#### PROMPT:
What lines in this listing contain the string "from"? Report each one by copying it.

#### DATA BELOW:

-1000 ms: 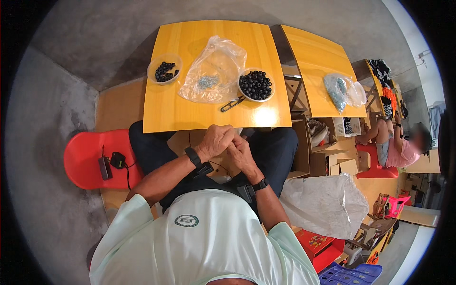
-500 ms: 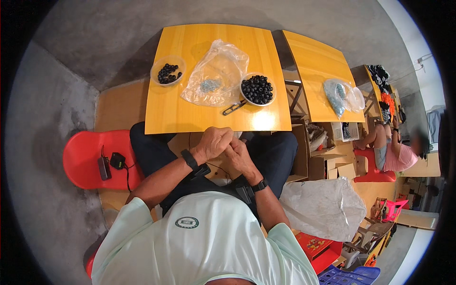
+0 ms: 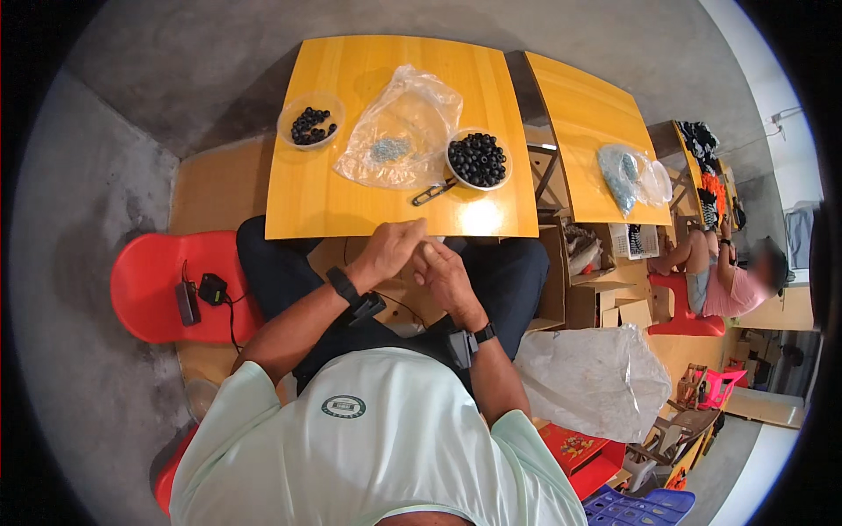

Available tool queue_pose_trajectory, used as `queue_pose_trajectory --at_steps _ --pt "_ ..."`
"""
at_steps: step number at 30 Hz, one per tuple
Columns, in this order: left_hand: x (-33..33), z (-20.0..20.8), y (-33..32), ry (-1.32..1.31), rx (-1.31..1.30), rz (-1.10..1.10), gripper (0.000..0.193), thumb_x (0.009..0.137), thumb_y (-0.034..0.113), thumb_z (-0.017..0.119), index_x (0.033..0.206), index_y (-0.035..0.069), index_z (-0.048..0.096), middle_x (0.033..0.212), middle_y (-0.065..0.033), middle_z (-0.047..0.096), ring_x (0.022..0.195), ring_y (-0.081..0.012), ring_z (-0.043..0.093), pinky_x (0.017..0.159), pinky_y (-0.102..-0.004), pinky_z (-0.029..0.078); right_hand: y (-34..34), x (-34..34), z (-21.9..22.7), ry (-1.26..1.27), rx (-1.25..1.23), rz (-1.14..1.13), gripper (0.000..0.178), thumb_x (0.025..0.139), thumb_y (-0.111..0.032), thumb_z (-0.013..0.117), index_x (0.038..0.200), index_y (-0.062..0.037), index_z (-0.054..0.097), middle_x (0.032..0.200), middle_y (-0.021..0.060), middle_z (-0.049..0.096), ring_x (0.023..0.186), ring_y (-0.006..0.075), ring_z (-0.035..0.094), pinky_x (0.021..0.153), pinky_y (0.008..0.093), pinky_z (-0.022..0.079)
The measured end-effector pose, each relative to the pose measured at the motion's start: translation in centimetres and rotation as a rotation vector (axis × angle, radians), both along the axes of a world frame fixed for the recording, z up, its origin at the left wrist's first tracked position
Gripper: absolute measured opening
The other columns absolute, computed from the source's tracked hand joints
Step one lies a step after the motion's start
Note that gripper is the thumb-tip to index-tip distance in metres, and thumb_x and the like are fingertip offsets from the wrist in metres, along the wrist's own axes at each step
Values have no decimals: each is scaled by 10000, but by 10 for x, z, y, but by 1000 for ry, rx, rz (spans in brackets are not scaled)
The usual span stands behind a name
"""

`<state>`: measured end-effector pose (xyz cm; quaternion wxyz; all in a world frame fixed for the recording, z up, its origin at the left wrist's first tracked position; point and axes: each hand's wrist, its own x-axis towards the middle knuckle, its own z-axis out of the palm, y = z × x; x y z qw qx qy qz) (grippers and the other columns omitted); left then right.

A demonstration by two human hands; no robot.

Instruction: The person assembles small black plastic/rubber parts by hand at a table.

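Observation:
My left hand and my right hand meet just in front of the table's near edge, fingers closed and touching. Whatever they pinch, if anything, is too small or hidden to name. Beyond them on the yellow table lies a pair of thread snips. These rest against a round tub full of black beads. Left of the tub is a clear plastic bag with a heap of small silvery pieces. A second clear tub, at the far left, has fewer black beads.
A red stool with black devices stands at my left. To the right are another yellow table with a bag of bluish pieces, cardboard boxes and a white sack. Farther right a person sits.
My hands have shifted slightly up toward the table edge, and the right fingers have turned and curled more. The view has tilted a little. The things on the table stay in place.

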<state>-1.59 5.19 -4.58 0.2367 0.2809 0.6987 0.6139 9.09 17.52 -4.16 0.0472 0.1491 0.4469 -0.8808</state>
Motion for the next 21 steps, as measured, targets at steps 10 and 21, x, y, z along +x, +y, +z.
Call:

#### RESULT OF THE TASK:
The other columns absolute, computed from the source's tracked hand joints
Note that gripper is the thumb-tip to index-tip distance in metres, and thumb_x and the like are fingertip offsets from the wrist in metres, along the wrist's own axes at each step

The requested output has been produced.